- **TASK DESCRIPTION**
An exact restatement of the entire listing is needed, excluding all images.

- **INFORMATION SUPPLIED**
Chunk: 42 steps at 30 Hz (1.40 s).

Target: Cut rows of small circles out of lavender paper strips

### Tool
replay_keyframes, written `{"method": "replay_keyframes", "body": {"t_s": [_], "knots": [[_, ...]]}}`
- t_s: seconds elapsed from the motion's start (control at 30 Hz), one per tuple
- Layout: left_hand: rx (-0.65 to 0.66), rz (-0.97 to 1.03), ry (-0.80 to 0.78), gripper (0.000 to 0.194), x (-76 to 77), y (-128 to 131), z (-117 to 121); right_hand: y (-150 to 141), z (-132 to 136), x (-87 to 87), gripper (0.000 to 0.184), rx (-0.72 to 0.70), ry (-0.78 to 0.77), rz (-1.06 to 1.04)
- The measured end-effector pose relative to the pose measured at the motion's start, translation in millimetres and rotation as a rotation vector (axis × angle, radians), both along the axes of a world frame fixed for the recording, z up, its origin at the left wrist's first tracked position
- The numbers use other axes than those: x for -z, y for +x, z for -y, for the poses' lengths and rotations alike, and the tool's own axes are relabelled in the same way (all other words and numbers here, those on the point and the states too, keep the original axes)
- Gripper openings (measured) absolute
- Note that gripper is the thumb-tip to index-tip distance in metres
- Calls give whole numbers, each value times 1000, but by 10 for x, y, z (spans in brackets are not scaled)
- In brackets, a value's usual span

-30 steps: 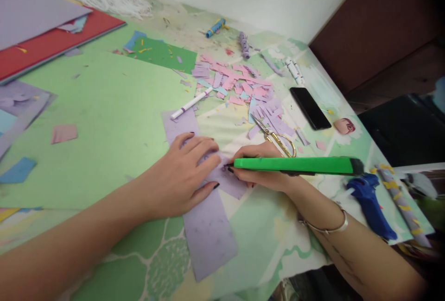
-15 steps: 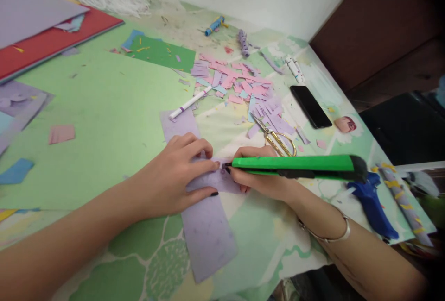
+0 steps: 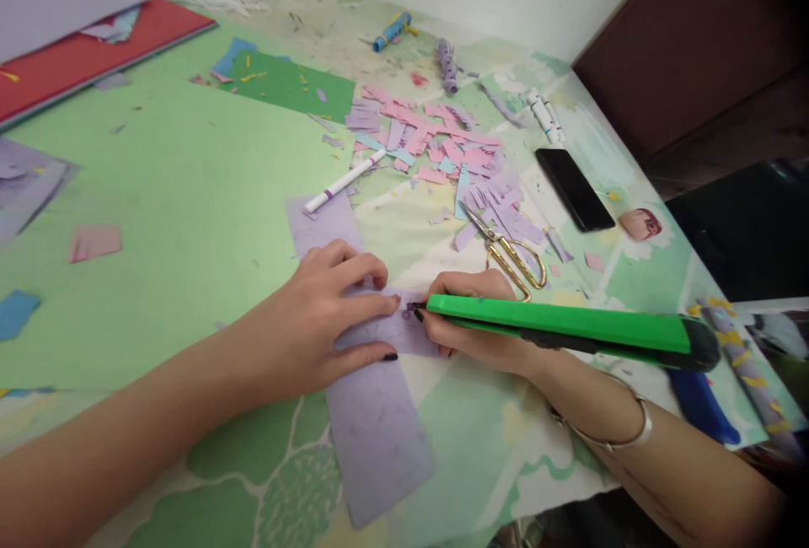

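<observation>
My right hand [image 3: 471,312] grips a green box cutter [image 3: 562,325] with a black end. Its tip touches a small piece of lilac paper [image 3: 417,330], beside a small purple mark. Across the piece my left hand [image 3: 338,308] lies with fingers spread and partly bent, pressing it down. A longer lilac paper strip [image 3: 383,447] runs beneath the left hand and the small piece. A white marker with purple bands [image 3: 345,181] rests at the strip's far end. Gold-handled scissors [image 3: 506,251] lie just beyond my right hand.
Pink and lilac paper scraps [image 3: 436,139] are scattered past the scissors. A black phone [image 3: 575,190] lies to the right, near a blue glue gun [image 3: 701,405] and a wrapped lilac stick [image 3: 746,362]. Large light green paper [image 3: 190,219] covers the left, with a red sheet [image 3: 126,42] behind.
My left fingers have drawn back and bent a little. The cutter's rear end has swung down and right, now covering part of the glue gun. The view has shifted slightly.
</observation>
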<state>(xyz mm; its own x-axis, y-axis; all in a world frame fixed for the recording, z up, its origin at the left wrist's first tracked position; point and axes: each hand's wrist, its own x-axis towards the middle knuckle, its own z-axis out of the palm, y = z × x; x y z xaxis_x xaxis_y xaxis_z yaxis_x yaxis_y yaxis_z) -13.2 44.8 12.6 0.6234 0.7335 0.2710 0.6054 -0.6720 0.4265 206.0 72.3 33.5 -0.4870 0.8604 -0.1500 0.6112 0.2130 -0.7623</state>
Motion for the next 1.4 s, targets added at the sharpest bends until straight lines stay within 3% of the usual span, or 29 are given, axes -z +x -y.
{"method": "replay_keyframes", "body": {"t_s": [0.13,0.4,0.67,0.9,1.1,1.27,1.4], "knots": [[-8,-28,11,25,-28,31,5,-2,-25,-7,10,-9,3,5],[-155,3,-11,29,-87,82,93,114,-110,-28,6,-216,33,-146],[-26,6,16,21,-32,46,92,119,-218,-30,10,-197,-204,-125],[8,10,-17,22,-61,88,131,56,-174,-31,6,-141,1,-13],[2,5,-14,22,-59,85,131,38,-170,-36,7,-135,20,3],[-4,-22,14,22,-50,101,128,-7,-144,-51,10,-101,151,82],[-96,-102,132,27,-58,151,132,48,-134,-54,8,-121,45,14]]}}
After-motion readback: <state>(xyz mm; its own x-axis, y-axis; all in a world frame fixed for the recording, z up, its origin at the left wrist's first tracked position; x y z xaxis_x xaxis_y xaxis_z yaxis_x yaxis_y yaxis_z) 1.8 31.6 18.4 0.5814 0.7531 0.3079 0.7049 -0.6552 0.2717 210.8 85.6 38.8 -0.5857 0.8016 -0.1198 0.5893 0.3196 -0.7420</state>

- **WRITTEN ANSWER**
Chunk: 42 steps at 30 Hz (1.40 s).

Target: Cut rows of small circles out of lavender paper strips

### Tool
replay_keyframes, written `{"method": "replay_keyframes", "body": {"t_s": [_], "knots": [[_, ...]]}}`
- t_s: seconds elapsed from the motion's start (control at 30 Hz), one per tuple
- Layout: left_hand: rx (-0.65 to 0.66), rz (-0.97 to 1.03), ry (-0.80 to 0.78), gripper (0.000 to 0.194), x (-76 to 77), y (-128 to 131), z (-117 to 121); right_hand: y (-150 to 141), z (-132 to 136), x (-87 to 87), gripper (0.000 to 0.184), rx (-0.72 to 0.70), ry (-0.78 to 0.77), rz (-1.06 to 1.04)
- The measured end-effector pose relative to the pose measured at the motion's start, translation in millimetres and rotation as a rotation vector (axis × angle, radians), both along the axes of a world frame fixed for the recording, z up, its origin at the left wrist's first tracked position
- The numbers use other axes than those: x for -z, y for +x, z for -y, for the poses' lengths and rotations alike, and the tool's own axes are relabelled in the same way (all other words and numbers here, those on the point and the states too, keep the original axes)
- Gripper openings (measured) absolute
- Note that gripper is the thumb-tip to index-tip distance in metres
- Calls give whole numbers, each value times 1000, but by 10 for x, y, z (spans in brackets are not scaled)
- In brackets, a value's usual span

-30 steps: 
-15 steps: 
+0 steps: 

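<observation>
My right hand [image 3: 471,312] grips a green box cutter [image 3: 562,325] with a black end. Its tip touches a small piece of lilac paper [image 3: 417,330], beside a small purple mark. Across the piece my left hand [image 3: 338,308] lies with fingers spread and partly bent, pressing it down. A longer lilac paper strip [image 3: 383,447] runs beneath the left hand and the small piece. A white marker with purple bands [image 3: 345,181] rests at the strip's far end. Gold-handled scissors [image 3: 506,251] lie just beyond my right hand.
Pink and lilac paper scraps [image 3: 436,139] are scattered past the scissors. A black phone [image 3: 575,190] lies to the right, near a blue glue gun [image 3: 701,405] and a wrapped lilac stick [image 3: 746,362]. Large light green paper [image 3: 190,219] covers the left, with a red sheet [image 3: 126,42] behind.
My left fingers have drawn back and bent a little. The cutter's rear end has swung down and right, now covering part of the glue gun. The view has shifted slightly.
</observation>
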<state>(xyz mm; its own x-axis, y-axis; all in a world frame fixed for the recording, z up, its origin at the left wrist's first tracked position; point and axes: each hand's wrist, its own x-axis towards the middle knuckle, its own z-axis out of the palm, y = z × x; x y z xaxis_x xaxis_y xaxis_z yaxis_x yaxis_y yaxis_z) -13.2 44.8 12.6 0.6234 0.7335 0.2710 0.6054 -0.6720 0.4265 206.0 72.3 33.5 -0.4870 0.8604 -0.1500 0.6112 0.2130 -0.7623</state>
Motion for the next 1.4 s, targets added at the sharpest bends until straight lines stay within 3% of the usual span, or 29 are given, axes -z +x -y.
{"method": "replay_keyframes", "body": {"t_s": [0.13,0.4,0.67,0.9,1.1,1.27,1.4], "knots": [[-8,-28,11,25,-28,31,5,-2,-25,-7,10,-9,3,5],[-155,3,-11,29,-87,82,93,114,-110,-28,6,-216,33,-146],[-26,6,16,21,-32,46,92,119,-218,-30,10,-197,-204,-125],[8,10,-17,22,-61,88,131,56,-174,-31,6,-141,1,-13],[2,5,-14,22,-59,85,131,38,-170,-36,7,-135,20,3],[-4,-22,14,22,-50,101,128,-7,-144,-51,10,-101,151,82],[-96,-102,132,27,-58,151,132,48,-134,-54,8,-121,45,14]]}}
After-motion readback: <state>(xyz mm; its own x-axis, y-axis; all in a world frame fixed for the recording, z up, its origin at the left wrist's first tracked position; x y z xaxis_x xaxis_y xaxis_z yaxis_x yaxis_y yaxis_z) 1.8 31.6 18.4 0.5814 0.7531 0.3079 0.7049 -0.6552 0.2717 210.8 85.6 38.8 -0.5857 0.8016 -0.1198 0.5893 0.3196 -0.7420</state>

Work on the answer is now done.